Gender identity is normally established by about the age of 18 months and is biologically influenced as well as strongly reinforced by the parents and by society in general. If there had been faulty assignment at birth, this establishment of gender identity on the ascribed sex overrides the biological sex. This core gender identity becomes the private view of own gender, that an individual retains throughout life. The individual then has a complex task of working out what the gender role is within a social milieu and the public aspect of gender. For example, a male person with masculine gender identity may play a female gender role either consistently or occasionally. Gender role is developed on the basis of gender identity but is not fixed like gender identity. Sexual behaviour, which lies dormant until puberty, is related to gender identity and gender role, but is not wholly dependent on these for its orientation. The pattern of sexual behaviour that becomes established is dictated by the fantasy life based on his previous memories, by the availability of sexual outlets and proximate environmental sources of stimulation. Transsexualism is much more common in biological males than in females, but it occurs in both sexes. In the development of the condition, a mutually over-dependent relationship with the mother, dependence of a dominant mother, parental wish or a preference for a child of the opposite gender and an absent or weak father has often been described.

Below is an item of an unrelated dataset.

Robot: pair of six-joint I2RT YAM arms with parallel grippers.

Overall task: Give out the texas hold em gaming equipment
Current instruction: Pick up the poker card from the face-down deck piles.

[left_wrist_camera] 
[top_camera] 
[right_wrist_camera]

Psychoanalytic psychotherapy can assist the individual in the understanding of their identity and goals, the surrounding factors that played a role in its formation, deal with the intense feelings about their own body and feelings towards others of the same or different gender identity. Psychotherapy is there to assist with gender transition. You will be able to rely on your therapist for gentle and honest feedback that can help you effectively adjust to social life.
Disorders associated with sexual development and orientation
Psychoanalytic psychotherapy is designed to explore a variety of sexual deviations, such as fetishism, fetishistic transvestism, exhibitionism, voyeurism, sadomasochism, frotteurism, and other disorders of sexual preference. Psychotherapy will assist you in exploring the origins and triggers of your preferences, the ways those influence your life, how to control your urges and any other specific difficulties you might have. Psychoanalytic psychotherapy can help you deal with the feelings about oneself, such as guilt, shame, disgust and problems with relationships and connecting to others.
Symptoms associated with “normal” heterosexual intercourse are extremely frequent and may be associated with the functions of the genital organs during intercourse, inability to relax, lack of interest in sex, distaste or revulsion, with the subjective feelings during intercourse or around intimacy and with the sexual relationship.
Both, psychoanalytic psychotherapy and relationship psychotherapy can assist you in understanding your difficulties, considering the characteristics, attitudes and expectations of your partner. If one partner is experiencing either symptoms or dissatisfaction in the sexual relationship, the other is likely also to be dissatisfied. You may choose to involve your partner in therapy if you feel comfortable sharing and exploring the difficulties together. Sexual difficulties often reflect deeper emotional difficulties, such as previous trauma, trust issues or body image that you may prefer to explore without your partner. Your therapist will be attentive to your wishes, needs and help you understand what may work better for you.